TRY IT: Retype each line below precisely and omit all images.

DATA SEGMENT:
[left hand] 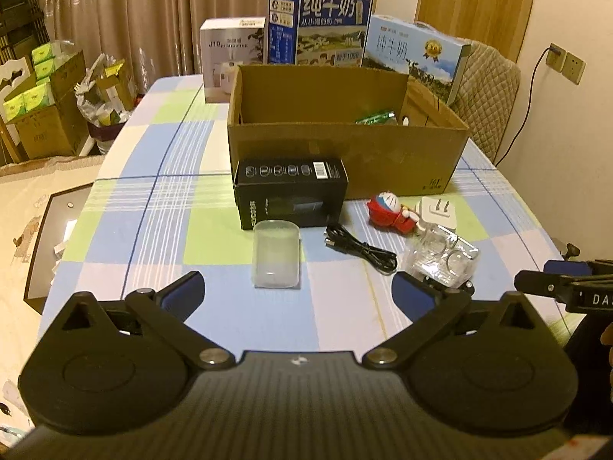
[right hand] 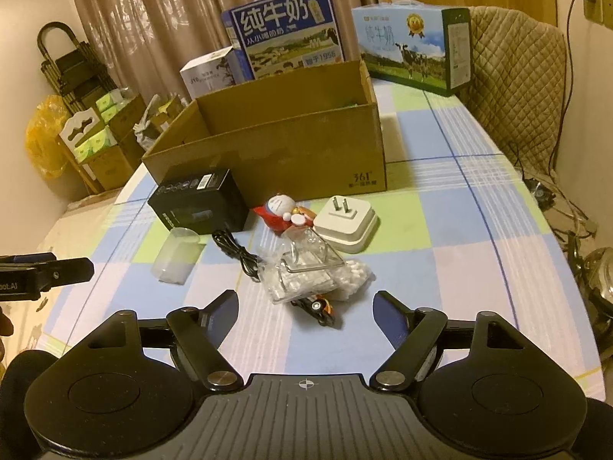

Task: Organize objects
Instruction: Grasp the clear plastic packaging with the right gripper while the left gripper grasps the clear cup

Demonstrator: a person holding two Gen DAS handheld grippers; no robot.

THE ANSWER:
[left hand] 
[right hand] 

Task: Organize objects
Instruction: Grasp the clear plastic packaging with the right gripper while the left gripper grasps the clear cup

Demonstrator: a person holding two Gen DAS handheld grippers; no robot.

The complete output has now been given.